## [What to do]
For this exercise, copy out each line of the material below that includes "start".

## [Material for the task]
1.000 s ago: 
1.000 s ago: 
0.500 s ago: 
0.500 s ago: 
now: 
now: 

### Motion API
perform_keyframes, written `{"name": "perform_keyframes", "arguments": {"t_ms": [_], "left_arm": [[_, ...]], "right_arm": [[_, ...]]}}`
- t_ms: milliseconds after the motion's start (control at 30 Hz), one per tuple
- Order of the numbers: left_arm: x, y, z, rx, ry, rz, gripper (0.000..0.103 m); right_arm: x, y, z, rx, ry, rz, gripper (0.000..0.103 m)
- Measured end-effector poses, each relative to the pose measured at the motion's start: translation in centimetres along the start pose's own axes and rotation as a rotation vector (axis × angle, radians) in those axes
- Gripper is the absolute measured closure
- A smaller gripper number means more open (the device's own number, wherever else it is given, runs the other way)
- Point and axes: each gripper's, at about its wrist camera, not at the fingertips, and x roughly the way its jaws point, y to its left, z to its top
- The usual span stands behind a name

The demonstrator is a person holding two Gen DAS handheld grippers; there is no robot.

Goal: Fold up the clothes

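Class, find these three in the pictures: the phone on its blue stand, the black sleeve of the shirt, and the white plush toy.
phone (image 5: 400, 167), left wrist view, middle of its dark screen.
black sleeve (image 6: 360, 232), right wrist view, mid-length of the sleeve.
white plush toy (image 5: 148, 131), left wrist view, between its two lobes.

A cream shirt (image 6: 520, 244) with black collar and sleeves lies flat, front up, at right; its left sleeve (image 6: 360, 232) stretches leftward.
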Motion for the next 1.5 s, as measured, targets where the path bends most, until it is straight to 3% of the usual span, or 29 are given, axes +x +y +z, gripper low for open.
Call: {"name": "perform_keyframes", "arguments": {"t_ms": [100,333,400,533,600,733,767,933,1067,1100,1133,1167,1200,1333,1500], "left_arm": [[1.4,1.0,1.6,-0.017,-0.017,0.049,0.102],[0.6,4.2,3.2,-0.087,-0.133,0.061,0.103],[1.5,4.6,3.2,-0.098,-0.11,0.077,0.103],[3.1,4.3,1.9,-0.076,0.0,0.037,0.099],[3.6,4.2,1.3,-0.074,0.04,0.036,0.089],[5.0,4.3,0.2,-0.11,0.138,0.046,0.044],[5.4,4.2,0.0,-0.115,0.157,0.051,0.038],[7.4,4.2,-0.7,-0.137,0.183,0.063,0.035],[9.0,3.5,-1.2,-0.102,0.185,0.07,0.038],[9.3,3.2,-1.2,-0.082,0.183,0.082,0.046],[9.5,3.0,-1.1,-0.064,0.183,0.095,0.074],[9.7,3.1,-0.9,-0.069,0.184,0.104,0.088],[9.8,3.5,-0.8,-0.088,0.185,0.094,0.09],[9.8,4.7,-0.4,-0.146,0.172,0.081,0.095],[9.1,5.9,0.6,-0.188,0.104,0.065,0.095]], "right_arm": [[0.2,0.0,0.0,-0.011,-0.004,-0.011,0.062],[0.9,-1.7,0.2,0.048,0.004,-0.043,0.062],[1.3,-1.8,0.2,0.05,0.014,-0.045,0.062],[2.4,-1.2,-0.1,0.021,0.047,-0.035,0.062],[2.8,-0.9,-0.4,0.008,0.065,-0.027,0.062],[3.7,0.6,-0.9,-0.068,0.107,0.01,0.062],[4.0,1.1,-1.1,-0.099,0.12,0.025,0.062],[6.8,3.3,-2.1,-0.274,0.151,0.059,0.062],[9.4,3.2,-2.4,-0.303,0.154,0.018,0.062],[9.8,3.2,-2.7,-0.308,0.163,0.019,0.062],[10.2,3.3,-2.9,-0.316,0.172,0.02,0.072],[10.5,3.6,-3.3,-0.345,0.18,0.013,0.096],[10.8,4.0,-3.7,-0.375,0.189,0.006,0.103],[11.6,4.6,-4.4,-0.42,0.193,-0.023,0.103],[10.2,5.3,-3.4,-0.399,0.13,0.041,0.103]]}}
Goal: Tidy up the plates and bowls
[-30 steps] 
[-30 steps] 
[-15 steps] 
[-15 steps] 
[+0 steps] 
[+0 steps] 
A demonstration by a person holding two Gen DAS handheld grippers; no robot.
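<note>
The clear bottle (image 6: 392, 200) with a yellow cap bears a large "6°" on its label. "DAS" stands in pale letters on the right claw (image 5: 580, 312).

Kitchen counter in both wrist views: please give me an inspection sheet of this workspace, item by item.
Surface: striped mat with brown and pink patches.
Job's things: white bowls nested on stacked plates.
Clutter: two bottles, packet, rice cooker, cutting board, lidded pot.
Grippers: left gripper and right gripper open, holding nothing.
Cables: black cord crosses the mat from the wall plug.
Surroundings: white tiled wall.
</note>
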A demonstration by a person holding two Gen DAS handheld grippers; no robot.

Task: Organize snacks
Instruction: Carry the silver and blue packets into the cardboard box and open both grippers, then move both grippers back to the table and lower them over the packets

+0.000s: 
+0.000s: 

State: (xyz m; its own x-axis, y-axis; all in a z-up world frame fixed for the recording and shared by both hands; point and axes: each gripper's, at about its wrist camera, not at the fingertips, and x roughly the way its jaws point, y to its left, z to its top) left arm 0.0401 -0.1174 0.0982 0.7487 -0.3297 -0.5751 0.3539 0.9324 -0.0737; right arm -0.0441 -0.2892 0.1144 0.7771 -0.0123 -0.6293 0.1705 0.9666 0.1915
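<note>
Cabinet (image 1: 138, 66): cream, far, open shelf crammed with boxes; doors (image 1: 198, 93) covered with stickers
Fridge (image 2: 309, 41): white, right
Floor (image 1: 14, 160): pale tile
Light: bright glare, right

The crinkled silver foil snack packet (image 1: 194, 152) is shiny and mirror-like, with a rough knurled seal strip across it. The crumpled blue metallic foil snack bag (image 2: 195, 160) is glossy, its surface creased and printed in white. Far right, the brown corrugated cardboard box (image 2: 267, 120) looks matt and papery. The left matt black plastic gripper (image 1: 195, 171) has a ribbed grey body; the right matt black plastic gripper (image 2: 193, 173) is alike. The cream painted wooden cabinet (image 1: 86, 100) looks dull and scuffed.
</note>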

## [Response area]
- t_ms: milliseconds after the motion's start (control at 30 Hz), one per tuple
- Measured end-effector poses, each relative to the pose measured at the motion's start: translation in centimetres along the start pose's own axes and rotation as a rotation vector (axis × angle, radians) in those axes

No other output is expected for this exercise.